Data section:
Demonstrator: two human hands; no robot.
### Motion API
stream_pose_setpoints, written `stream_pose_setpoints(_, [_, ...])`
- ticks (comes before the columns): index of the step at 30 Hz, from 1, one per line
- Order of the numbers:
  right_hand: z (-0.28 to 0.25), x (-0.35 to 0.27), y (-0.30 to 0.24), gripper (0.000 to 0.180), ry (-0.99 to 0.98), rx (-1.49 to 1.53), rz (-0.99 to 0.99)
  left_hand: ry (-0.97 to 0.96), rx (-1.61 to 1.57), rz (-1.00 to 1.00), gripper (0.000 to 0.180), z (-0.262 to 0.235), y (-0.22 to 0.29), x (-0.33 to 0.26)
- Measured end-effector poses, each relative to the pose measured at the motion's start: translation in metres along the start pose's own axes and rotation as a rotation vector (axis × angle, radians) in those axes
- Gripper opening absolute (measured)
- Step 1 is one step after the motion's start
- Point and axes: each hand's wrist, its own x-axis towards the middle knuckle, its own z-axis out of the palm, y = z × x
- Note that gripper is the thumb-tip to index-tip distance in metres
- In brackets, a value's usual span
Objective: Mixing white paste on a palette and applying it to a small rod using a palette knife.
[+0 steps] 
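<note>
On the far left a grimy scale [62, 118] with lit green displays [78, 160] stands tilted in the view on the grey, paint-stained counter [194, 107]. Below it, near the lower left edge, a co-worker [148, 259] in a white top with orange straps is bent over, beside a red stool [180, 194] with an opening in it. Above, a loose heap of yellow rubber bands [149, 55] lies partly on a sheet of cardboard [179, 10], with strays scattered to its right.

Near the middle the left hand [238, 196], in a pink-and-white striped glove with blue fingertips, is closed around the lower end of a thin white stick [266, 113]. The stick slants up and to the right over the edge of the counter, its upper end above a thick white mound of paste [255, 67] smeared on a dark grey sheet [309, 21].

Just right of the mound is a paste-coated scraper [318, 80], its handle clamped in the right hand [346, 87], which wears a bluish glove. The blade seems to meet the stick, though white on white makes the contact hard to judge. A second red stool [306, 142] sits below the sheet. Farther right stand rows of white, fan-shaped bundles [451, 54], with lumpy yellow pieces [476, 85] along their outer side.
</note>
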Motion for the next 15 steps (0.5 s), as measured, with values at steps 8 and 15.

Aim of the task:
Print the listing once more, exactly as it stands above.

Written answer:
Demonstrator: two human hands; no robot.
### Motion API
stream_pose_setpoints, written `stream_pose_setpoints(_, [_, ...])`
- ticks (comes before the columns): index of the step at 30 Hz, from 1, one per line
- Order of the numbers:
  right_hand: z (-0.28 to 0.25), x (-0.35 to 0.27), y (-0.30 to 0.24), gripper (0.000 to 0.180), ry (-0.99 to 0.98), rx (-1.49 to 1.53), rz (-0.99 to 0.99)
  left_hand: ry (-0.97 to 0.96), rx (-1.61 to 1.57), rz (-1.00 to 1.00), gripper (0.000 to 0.180), z (-0.262 to 0.235), y (-0.22 to 0.29), x (-0.33 to 0.26)
- Measured end-effector poses, each relative to the pose measured at the motion's start: translation in metres along the start pose's own axes and rotation as a rotation vector (axis × angle, radians) in those axes
- Gripper opening absolute (measured)
- Step 1 is one step after the motion's start
- Point and axes: each hand's wrist, its own x-axis towards the middle knuckle, its own z-axis out of the palm, y = z × x
- Note that gripper is the thumb-tip to index-tip distance in metres
- In brackets, a value's usual span
Objective: Mixing white paste on a palette and applying it to a small rod using a palette knife.
[+0 steps] 
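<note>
On the far left a grimy scale [62, 118] with lit green displays [78, 160] stands tilted in the view on the grey, paint-stained counter [194, 107]. Below it, near the lower left edge, a co-worker [148, 259] in a white top with orange straps is bent over, beside a red stool [180, 194] with an opening in it. Above, a loose heap of yellow rubber bands [149, 55] lies partly on a sheet of cardboard [179, 10], with strays scattered to its right.

Near the middle the left hand [238, 196], in a pink-and-white striped glove with blue fingertips, is closed around the lower end of a thin white stick [266, 113]. The stick slants up and to the right over the edge of the counter, its upper end above a thick white mound of paste [255, 67] smeared on a dark grey sheet [309, 21].

Just right of the mound is a paste-coated scraper [318, 80], its handle clamped in the right hand [346, 87], which wears a bluish glove. The blade seems to meet the stick, though white on white makes the contact hard to judge. A second red stool [306, 142] sits below the sheet. Farther right stand rows of white, fan-shaped bundles [451, 54], with lumpy yellow pieces [476, 85] along their outer side.
</note>
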Motion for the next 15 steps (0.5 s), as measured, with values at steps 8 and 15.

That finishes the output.